◆ **Work instructions**
Could you retype every line below exactly, omitting the images?

[Given information — start]

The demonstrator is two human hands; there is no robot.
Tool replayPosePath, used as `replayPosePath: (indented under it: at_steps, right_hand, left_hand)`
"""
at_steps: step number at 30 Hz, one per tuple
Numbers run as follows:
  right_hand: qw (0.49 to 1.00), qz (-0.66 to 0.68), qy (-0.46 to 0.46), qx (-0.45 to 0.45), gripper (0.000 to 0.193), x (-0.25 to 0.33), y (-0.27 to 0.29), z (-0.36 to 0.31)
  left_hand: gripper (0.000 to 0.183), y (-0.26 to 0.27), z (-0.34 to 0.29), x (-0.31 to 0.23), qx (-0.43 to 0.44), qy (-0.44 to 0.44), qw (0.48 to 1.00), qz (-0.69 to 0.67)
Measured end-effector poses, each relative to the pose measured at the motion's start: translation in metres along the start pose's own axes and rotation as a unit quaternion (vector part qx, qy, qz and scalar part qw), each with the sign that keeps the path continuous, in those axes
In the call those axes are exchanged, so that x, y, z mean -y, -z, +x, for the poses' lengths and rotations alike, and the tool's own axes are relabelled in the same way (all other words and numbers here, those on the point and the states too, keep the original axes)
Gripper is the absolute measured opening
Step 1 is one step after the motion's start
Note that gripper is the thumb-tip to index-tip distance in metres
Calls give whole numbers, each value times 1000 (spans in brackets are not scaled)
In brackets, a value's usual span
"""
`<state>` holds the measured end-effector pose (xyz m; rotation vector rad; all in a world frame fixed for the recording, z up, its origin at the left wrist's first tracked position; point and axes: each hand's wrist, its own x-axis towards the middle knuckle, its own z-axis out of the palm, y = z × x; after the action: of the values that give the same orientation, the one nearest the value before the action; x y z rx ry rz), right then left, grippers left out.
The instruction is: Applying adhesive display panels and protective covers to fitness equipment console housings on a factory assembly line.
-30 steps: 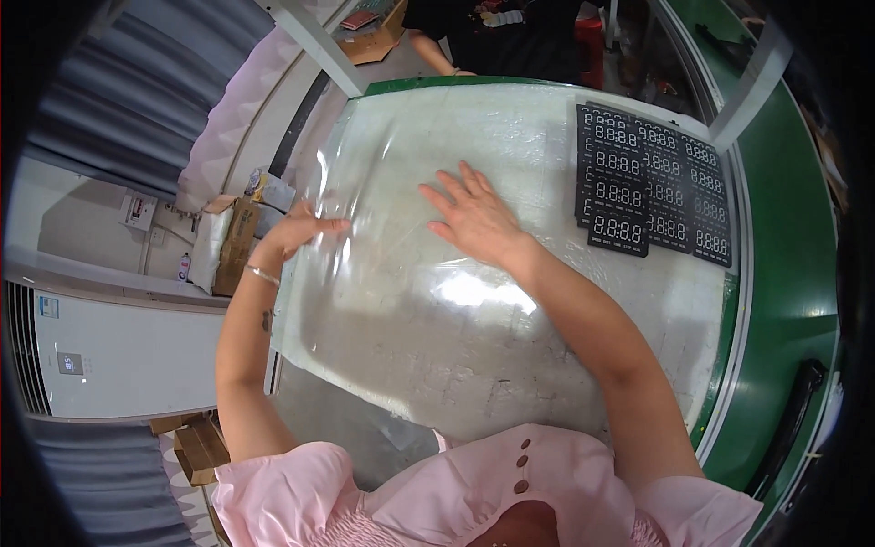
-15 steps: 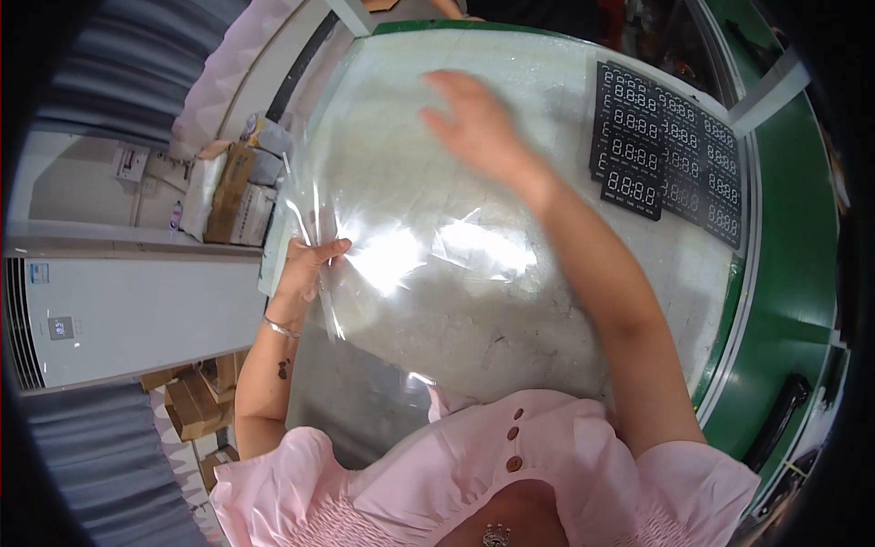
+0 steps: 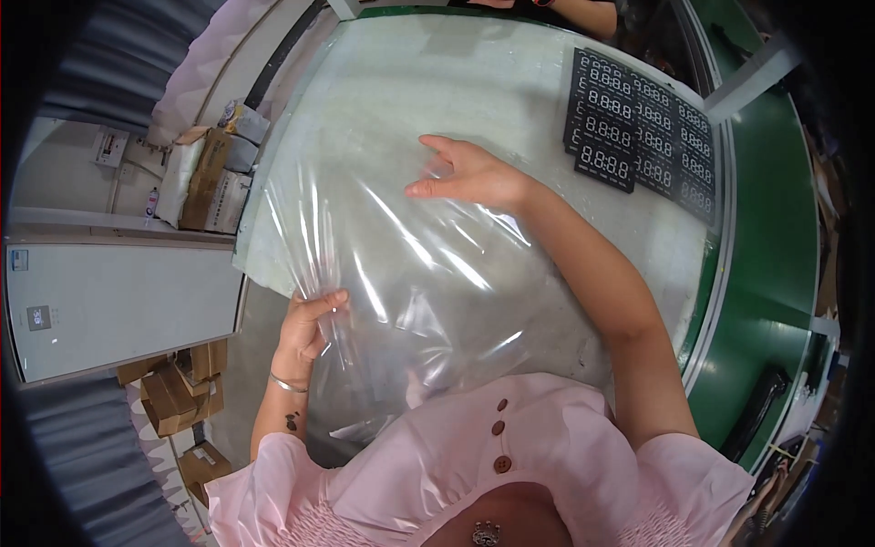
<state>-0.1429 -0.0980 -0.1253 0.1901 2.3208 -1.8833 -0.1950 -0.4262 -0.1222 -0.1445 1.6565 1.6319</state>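
Note:
A sheet of clear plastic film (image 3: 392, 264) stretches in glossy creases over the near left part of the table and hangs toward my front. Its left side is bunched in my left hand (image 3: 313, 321), which is closed around it with the thumb on top. My right hand (image 3: 465, 173) is over the middle of the table, thumb and fingers apart, with nothing between them. Whether it touches the film or the surface below, I cannot tell. At the far right lie several flat black panels (image 3: 606, 132) with white digit-shaped segments, partly overlapping one another.
The pale table top (image 3: 437, 73) has a green edge, and a green surface (image 3: 770, 210) runs along the right. Cardboard boxes (image 3: 205, 187) stand beyond the left edge, above a white cabinet (image 3: 128, 301). Another person's forearm (image 3: 588, 14) shows at the far edge.
My left hand has drawn the film nearer to me, and its creases have spread. My right hand has come down from farther out. A person's forearm now shows at the far edge.

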Motion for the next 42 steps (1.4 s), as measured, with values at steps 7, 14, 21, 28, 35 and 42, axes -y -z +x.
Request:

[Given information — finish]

◆ **Worked solution**
The demonstrator is two human hands; there is no robot.
Tool replayPosePath, used as `replayPosePath: (indented under it: at_steps, right_hand, left_hand)`
"""
at_steps: step number at 30 Hz, one per tuple
Numbers run as follows:
  right_hand: qw (0.49 to 1.00), qz (-0.66 to 0.68), qy (-0.46 to 0.46), qx (-0.45 to 0.45), gripper (0.000 to 0.193), x (-0.25 to 0.33), y (-0.27 to 0.29), z (-0.36 to 0.31)
  left_hand: gripper (0.000 to 0.183), y (-0.26 to 0.27), z (-0.34 to 0.29), x (-0.31 to 0.23), qx (-0.43 to 0.44), qy (-0.44 to 0.44), qw (0.48 to 1.00), qz (-0.69 to 0.67)
Measured end-effector poses, each relative to the pose measured at the motion's start: translation in metres along the start pose's own axes and rotation as a unit quaternion (vector part qx, qy, qz and scalar part qw), each with the sign that keeps the path continuous, in those axes
In the call those axes are exchanged, so that x, y, z mean -y, -z, +x, for the poses' lengths and rotations alike, and the tool's own axes are relabelled in the same way (all other words and numbers here, those on the point and the states too, keep the original axes)
Gripper is the absolute measured opening
Step 1 is one step after the motion's start
Note that gripper is the thumb-tip to index-tip distance in metres
Calls give whole numbers, each value times 1000 (spans in brackets are not scaled)
In brackets, a value's usual span
"""
`<state>` holds the measured end-effector pose (xyz m; rotation vector rad; all in a world frame fixed for the recording, z up, its origin at the left wrist's first tracked position; point and axes: each hand's wrist, its own x-axis towards the middle knuckle, its own z-axis out of the palm, y = z × x; after the action: of the values that give the same orientation, the one nearest the value before the action; x y z rx ry rz), right then left, grippers left out.
The instruction is: Applying adhesive display panels and protective covers to fitness equipment console housings on a factory assembly line.
-30 steps: 
-15 steps: 
+0 steps: 
<state>-0.1429 -0.0980 -0.1253 0.1901 2.3208 -1.8833 -0.1950 -0.4262 -0.1222 -0.1445 1.6565 1.6319</state>
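Note:
A sheet of clear plastic film (image 3: 392, 264) stretches in glossy creases over the near left part of the table and hangs toward my front. Its left side is bunched in my left hand (image 3: 313, 321), which is closed around it with the thumb on top. My right hand (image 3: 465, 173) is over the middle of the table, thumb and fingers apart, with nothing between them. Whether it touches the film or the surface below, I cannot tell. At the far right lie several flat black panels (image 3: 606, 132) with white digit-shaped segments, partly overlapping one another.
The pale table top (image 3: 437, 73) has a green edge, and a green surface (image 3: 770, 210) runs along the right. Cardboard boxes (image 3: 205, 187) stand beyond the left edge, above a white cabinet (image 3: 128, 301). Another person's forearm (image 3: 588, 14) shows at the far edge.
My left hand has drawn the film nearer to me, and its creases have spread. My right hand has come down from farther out. A person's forearm now shows at the far edge.
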
Motion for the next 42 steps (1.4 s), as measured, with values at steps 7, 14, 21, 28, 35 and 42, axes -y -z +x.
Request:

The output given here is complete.